Clojure Transducers - Getting Started

clojure logo - post topic

Transducers are built upon the design principle in Clojure of composing functions together, allowing you to elegantly abstract functional composition and create a workflow that will transform data without being tied to a specific context. So what does that actually mean and what does the code look like? Is there a transducer function or is it just extensions to existing functions. These are the questions we will explore and answer.

A good understanding of functions such as map & reduce and composing functions with the threading macros is recommended before writing code with Transducers.
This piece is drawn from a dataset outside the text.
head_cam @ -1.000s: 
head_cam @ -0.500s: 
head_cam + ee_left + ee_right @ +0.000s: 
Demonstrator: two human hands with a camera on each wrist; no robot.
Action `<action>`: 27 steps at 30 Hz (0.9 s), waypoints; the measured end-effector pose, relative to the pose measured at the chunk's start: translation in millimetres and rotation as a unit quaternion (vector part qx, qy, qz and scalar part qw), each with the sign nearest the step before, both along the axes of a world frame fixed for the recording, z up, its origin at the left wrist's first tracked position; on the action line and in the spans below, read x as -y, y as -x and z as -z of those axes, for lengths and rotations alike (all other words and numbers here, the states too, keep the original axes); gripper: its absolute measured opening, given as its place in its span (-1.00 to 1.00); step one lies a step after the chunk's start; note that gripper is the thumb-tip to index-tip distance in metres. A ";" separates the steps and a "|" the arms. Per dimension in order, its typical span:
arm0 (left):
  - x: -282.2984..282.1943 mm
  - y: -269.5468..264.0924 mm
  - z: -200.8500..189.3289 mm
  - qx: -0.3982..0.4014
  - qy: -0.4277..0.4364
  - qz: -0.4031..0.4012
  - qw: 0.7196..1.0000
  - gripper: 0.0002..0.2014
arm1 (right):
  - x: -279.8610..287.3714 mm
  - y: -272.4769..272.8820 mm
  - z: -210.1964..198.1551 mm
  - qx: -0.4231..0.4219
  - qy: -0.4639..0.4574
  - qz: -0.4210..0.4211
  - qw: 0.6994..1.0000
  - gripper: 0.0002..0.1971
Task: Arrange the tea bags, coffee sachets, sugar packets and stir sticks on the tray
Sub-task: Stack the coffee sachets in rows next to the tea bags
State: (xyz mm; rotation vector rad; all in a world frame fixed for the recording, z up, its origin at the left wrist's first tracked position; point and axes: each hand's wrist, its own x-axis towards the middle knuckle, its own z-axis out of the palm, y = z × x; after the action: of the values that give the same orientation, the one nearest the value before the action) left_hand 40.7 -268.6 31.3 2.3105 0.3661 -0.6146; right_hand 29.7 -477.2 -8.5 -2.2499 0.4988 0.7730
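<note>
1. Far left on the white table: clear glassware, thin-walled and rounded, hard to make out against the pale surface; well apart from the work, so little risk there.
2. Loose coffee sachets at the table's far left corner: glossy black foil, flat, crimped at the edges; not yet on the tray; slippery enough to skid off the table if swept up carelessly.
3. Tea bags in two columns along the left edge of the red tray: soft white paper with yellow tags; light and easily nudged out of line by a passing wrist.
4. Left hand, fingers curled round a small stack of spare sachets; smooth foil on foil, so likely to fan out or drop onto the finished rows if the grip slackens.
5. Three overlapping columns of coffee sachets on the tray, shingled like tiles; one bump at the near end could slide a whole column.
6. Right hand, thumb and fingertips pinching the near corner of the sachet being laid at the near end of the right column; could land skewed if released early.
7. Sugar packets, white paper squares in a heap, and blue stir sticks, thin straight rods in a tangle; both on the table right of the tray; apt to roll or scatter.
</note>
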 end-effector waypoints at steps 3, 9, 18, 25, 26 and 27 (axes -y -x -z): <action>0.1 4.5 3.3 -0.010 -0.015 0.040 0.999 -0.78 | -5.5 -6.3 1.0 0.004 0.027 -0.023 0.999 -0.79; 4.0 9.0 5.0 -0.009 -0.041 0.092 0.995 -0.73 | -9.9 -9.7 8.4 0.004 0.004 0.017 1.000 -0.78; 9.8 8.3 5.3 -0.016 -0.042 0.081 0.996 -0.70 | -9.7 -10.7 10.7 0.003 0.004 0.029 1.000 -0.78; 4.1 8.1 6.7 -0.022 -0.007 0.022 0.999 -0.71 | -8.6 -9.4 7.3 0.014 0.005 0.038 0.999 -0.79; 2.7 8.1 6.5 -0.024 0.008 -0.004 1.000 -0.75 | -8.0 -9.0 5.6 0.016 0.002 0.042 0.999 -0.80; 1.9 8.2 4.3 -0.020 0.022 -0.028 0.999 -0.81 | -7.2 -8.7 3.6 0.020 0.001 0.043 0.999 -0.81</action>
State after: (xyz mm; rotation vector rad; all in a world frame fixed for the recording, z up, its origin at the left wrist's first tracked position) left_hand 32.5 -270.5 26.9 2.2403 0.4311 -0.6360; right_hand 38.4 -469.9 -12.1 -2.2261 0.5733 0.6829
This is my interpretation of the really great introduction to Transducers from Clojurescript Unraveled, expanded with additional code and my own comments.

Defining a data structure

Defining a data structure that will represent our fruit, including whether that fruit is rotten or clean. We have two collections of grapes, one green, one black. Each cluster has 2 grapes on it (not a very big cluster in this example)

(def grape-clusters
  [{:grapes [{:rotten? false :clean? false}
             {:rotten? true  :clean? false}]
    :colour :green}
   {:grapes [{:rotten? true  :clean? false}
             {:rotten? false :clean? false}]}
   :colour :black])

Each grape cluster has the following structure

{:grapes [{:rotten? false :clean? false}
          {:rotten? true  :clean? false}]
 :colour :green}

Splitting into grape clusters

We want to split the grape clusters into individual grapes, discarding the rotten grapes. The remaining grapes will be checked to see if they are clean. We should be left with one green and one black grape.

First lets define a function that returns a collection of grapes, given a specific grape cluster.

(defn split-cluster
"Takes a grape cluster and returns the vector of all the grapes in that cluster"
  [cluster]
  (:grapes cluster))

The body of this function returns the value pointed to by the :grapes keyword, which will be a collection of grapes. We do not ask for the value of :colours as in this case the colour of the grape is irrelevant.

Testing our code in the REPL

The grape-clusters data structure is a vector of two grape clusters. To see what a grape cluster is, get the first element of that data structure

(first grape-clusters)
;; => {:grapes [{:rotten? false, :clean? false} {:rotten? true, :clean? false}], :colour :green}

For each cluster in grape-clusters, return just the :grapes data, ignoring the colour information

(split-cluster {:grapes [{:rotten? false :clean? false}
                         {:rotten? true  :clean? false}]
                :colour :green})
;; =>[{:rotten? false, :clean? false} {:rotten? true, :clean? false}]

A filter for rotten grapes

We don't want to include any rotten grapes after we have processed all our clusters, so here we define a simple filter to only return grapes where :rotten? is false.

This filter will be used on each individual grape extracted from the cluster.

(defn not-rotten
  "Given a grape, only return it if it is not rotten.  A grape is defined as {:rotten? true|false :clean? true|false}"
  [grape]
  (not (:rotten? grape)))

Cleaning all the grapes

Any grapes we have left should be cleaned. Rather than model the cleaning process, we have simply written a function that updates all the grapes with a value of true for the key :clean?

(defn clean-grape
  "Given a grape, updating the grapes :clean? value to true regardless of its current value.  A grape is defined as {:rotten? true|false :clean? true|false}"
  [grape]
  (assoc grape :clean? true))

Lets give our clean grape function a quick test in the REPL.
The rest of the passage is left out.